» **Problem to solve**
Every line of the records that holds the word "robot" should be copied.

[Extracted data entries]
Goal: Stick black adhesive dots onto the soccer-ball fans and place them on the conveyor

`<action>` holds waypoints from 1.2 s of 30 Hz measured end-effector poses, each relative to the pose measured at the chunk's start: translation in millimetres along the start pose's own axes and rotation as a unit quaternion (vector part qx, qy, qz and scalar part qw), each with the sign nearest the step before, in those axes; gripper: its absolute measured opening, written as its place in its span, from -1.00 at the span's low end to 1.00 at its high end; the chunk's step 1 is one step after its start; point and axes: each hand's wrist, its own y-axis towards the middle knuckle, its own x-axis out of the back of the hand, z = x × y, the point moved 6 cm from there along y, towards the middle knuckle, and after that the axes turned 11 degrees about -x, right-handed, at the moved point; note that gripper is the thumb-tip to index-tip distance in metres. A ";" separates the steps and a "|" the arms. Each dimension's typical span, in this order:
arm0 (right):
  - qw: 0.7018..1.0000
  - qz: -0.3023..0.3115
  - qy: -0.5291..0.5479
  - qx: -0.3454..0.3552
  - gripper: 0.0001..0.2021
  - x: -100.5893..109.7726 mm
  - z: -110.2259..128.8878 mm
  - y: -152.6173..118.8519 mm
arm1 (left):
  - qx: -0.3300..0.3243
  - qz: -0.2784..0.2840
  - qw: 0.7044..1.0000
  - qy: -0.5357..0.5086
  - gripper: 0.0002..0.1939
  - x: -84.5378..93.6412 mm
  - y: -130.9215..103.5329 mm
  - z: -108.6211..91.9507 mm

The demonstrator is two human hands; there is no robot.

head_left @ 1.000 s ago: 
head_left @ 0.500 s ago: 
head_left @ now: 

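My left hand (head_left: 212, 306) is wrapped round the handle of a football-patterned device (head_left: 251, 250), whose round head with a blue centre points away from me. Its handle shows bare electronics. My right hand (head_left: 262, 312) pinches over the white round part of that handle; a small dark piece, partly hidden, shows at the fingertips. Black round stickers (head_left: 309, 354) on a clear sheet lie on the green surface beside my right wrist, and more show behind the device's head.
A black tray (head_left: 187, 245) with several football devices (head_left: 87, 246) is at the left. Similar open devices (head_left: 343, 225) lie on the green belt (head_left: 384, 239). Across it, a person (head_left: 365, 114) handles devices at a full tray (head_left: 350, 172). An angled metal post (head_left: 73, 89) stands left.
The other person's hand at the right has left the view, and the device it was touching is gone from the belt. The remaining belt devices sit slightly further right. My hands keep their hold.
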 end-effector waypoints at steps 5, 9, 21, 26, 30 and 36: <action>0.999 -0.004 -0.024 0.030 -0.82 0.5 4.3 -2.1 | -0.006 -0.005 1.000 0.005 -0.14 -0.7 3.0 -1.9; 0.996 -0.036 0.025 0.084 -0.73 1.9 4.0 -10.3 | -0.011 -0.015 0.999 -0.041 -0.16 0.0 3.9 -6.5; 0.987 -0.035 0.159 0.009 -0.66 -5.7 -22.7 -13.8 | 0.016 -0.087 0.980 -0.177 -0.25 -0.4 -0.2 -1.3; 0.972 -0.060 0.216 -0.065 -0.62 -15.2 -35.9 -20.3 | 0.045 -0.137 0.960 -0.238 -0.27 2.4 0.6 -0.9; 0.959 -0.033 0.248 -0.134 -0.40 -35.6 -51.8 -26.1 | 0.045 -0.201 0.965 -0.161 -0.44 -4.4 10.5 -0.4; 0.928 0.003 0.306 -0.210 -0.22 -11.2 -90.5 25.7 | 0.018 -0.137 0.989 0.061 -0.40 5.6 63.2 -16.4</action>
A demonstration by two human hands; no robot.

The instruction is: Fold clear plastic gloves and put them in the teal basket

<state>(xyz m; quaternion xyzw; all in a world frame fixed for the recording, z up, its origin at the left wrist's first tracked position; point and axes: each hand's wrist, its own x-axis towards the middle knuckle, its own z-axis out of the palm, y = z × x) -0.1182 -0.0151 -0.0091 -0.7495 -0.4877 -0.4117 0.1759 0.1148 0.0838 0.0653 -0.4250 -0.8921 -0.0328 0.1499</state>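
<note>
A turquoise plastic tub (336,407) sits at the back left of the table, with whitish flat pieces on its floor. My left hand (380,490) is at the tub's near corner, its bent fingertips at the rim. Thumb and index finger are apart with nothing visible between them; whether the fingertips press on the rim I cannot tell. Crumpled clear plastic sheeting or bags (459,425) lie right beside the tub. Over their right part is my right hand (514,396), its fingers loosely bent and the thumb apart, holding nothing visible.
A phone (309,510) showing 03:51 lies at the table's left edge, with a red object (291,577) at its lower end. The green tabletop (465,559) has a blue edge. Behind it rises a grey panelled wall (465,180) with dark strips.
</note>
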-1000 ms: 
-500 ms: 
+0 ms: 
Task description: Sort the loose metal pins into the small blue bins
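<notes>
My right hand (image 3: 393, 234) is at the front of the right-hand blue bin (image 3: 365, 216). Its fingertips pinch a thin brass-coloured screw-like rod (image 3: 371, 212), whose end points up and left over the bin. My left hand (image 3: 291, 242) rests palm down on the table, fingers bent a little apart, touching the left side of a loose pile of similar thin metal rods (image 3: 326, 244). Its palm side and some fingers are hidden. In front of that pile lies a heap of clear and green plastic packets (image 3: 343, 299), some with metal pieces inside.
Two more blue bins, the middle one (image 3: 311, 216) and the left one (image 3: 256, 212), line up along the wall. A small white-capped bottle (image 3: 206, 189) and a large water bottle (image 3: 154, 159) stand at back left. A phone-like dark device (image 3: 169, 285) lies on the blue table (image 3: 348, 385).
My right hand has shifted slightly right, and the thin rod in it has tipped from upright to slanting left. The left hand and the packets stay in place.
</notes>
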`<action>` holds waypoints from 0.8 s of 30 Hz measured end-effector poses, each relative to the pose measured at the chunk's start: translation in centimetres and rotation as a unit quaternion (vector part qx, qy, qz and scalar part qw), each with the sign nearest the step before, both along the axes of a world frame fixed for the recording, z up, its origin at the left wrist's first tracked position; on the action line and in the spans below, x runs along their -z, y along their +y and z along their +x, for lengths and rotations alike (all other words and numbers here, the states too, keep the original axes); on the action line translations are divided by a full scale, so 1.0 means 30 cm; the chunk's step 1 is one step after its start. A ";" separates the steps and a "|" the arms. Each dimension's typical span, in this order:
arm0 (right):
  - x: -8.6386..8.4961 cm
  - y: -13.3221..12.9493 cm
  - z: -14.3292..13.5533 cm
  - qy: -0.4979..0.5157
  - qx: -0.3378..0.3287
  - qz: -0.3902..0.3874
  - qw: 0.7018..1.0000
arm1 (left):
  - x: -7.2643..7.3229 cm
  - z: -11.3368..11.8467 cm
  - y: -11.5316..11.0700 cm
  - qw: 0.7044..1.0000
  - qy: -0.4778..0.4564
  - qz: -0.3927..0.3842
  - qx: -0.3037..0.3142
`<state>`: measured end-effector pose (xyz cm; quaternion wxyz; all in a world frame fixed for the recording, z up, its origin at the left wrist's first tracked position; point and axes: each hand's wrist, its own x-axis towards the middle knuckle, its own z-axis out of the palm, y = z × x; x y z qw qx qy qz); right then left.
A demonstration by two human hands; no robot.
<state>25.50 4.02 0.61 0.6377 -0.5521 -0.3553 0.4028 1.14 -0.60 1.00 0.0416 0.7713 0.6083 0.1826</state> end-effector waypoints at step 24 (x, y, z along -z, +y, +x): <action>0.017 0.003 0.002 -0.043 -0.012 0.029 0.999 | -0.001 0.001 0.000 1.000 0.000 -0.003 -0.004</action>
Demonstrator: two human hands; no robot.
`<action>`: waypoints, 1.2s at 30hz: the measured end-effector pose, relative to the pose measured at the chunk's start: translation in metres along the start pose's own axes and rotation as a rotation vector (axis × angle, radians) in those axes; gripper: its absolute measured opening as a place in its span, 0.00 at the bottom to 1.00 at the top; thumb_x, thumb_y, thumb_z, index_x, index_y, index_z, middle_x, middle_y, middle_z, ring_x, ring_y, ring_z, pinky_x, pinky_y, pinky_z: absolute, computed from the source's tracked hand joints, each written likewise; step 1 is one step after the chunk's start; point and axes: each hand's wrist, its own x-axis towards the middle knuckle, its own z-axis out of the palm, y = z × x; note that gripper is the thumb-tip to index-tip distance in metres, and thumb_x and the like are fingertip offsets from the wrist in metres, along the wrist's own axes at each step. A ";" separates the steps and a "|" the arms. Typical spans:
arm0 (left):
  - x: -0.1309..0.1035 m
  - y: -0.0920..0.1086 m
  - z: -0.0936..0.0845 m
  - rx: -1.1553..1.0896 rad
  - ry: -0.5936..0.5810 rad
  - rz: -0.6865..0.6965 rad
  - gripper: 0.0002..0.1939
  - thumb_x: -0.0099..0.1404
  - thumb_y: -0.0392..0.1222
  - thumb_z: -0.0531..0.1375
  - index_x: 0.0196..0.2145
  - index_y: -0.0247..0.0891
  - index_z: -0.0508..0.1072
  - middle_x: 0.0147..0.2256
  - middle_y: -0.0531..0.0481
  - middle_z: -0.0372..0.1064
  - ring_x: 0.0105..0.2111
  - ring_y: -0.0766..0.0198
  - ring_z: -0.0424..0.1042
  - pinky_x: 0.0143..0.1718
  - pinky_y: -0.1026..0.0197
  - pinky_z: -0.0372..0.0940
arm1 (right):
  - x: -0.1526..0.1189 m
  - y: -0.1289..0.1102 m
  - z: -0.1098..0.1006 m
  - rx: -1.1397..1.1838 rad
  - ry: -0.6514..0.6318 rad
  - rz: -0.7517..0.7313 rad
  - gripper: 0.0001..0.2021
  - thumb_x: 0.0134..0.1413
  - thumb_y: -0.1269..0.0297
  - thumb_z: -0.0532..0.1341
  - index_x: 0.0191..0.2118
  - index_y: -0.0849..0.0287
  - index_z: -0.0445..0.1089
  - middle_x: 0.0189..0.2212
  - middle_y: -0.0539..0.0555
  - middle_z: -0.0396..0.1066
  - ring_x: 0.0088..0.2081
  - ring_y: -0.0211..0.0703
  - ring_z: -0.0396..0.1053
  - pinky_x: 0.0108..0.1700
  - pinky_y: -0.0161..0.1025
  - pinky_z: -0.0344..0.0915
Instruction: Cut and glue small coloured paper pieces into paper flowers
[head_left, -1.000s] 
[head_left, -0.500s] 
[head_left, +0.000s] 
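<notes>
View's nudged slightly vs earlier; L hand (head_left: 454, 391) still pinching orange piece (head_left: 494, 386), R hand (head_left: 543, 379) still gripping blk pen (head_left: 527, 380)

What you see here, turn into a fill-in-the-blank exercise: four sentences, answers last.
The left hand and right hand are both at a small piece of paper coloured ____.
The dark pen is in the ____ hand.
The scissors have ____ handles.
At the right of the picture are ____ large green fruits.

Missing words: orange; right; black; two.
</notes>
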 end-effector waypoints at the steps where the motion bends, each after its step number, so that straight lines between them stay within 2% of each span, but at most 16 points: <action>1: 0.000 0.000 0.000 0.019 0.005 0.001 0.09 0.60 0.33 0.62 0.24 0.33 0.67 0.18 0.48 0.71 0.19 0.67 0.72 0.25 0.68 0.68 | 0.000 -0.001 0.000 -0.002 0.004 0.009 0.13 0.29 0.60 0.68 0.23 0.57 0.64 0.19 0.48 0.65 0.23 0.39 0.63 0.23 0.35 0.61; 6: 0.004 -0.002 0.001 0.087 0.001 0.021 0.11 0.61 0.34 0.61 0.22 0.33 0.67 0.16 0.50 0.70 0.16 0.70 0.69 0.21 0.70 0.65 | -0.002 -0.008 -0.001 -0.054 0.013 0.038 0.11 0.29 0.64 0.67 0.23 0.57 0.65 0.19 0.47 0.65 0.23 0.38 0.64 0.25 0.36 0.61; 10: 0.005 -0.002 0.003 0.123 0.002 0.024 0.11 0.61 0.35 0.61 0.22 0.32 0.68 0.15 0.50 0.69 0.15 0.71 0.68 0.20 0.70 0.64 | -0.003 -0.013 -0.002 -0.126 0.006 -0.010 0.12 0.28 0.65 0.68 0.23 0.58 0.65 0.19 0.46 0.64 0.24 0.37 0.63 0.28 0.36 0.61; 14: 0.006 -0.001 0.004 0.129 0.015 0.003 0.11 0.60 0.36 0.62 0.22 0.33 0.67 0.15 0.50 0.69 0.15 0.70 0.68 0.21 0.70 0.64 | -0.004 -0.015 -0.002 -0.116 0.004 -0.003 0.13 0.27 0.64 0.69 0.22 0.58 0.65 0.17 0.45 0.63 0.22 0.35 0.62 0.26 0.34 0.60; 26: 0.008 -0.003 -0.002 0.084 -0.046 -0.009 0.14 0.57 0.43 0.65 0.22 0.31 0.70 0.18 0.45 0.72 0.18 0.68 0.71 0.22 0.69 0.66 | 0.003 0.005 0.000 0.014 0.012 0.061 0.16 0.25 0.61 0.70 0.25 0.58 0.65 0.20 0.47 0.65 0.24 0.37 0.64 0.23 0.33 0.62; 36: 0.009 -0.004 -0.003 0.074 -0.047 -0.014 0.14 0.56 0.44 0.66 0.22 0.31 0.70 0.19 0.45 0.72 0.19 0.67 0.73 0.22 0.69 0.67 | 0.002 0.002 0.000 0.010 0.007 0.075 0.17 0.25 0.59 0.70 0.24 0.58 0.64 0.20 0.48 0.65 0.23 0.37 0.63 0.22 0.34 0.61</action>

» **Exercise result**
The demonstrator is two human hands; there is no robot.
A demonstration by two human hands; no robot.
A demonstration by two human hands; no robot.
Demonstrator: two human hands; no robot.

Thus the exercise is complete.